### EXERCISE BRIEF
Could you write out exactly the lines from the one that contains "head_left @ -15" through the last line of the listing below, both included and nothing more?
········
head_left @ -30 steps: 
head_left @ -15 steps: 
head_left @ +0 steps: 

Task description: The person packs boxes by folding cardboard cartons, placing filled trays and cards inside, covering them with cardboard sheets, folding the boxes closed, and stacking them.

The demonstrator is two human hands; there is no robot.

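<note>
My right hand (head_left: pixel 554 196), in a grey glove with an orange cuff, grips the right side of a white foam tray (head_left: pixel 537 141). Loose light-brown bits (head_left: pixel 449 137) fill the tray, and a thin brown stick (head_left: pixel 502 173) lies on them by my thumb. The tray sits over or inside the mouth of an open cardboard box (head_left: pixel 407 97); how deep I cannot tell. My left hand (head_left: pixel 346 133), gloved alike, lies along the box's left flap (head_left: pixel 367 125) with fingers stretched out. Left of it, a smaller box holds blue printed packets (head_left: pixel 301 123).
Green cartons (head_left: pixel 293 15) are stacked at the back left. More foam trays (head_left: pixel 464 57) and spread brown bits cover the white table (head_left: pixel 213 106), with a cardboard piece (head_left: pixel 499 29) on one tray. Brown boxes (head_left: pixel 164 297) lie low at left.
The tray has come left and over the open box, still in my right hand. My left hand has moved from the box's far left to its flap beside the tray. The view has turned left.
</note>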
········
### COMPLETED TASK
head_left @ -15 steps: 
head_left @ +0 steps: 

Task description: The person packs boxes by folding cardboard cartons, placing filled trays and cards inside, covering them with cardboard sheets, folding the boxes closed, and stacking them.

The demonstrator is two human hands; there is no robot.

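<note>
My right hand (head_left: pixel 554 196), in a grey glove with an orange cuff, grips the right side of a white foam tray (head_left: pixel 537 141). Loose light-brown bits (head_left: pixel 449 137) fill the tray, and a thin brown stick (head_left: pixel 502 173) lies on them by my thumb. The tray sits over or inside the mouth of an open cardboard box (head_left: pixel 407 97); how deep I cannot tell. My left hand (head_left: pixel 346 133), gloved alike, lies along the box's left flap (head_left: pixel 367 125) with fingers stretched out. Left of it, a smaller box holds blue printed packets (head_left: pixel 301 123).
Green cartons (head_left: pixel 293 15) are stacked at the back left. More foam trays (head_left: pixel 464 57) and spread brown bits cover the white table (head_left: pixel 213 106), with a cardboard piece (head_left: pixel 499 29) on one tray. Brown boxes (head_left: pixel 164 297) lie low at left.
The tray has come left and over the open box, still in my right hand. My left hand has moved from the box's far left to its flap beside the tray. The view has turned left.
</note>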

This output is complete, so the exercise is closed.